Required work:
Go through the material below and copy each line where the word "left" appears.

Data excerpt:

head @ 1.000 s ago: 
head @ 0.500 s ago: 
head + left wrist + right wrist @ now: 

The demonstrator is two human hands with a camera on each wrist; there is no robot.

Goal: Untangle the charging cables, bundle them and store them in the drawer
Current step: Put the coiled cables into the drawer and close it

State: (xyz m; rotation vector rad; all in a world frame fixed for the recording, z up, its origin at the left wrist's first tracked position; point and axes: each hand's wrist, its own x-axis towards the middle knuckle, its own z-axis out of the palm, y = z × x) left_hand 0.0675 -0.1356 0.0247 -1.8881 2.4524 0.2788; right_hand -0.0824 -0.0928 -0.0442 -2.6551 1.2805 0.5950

Problem solution:
head + left wrist + right wrist @ now: 
State: (xyz m; rotation vector rad; all in a world frame fixed for the recording, z up, its origin at the left wrist's first tracked position; point and axes: each hand's wrist, its own x-axis towards the middle knuckle, its own z-axis out of the palm, y = z × x) left_hand 0.0675 -0.1356 0.0247 -1.8881 2.4524 0.2788; right_hand -0.0824 -0.0928 -0.0442 -2.6551 1.2805 0.5950

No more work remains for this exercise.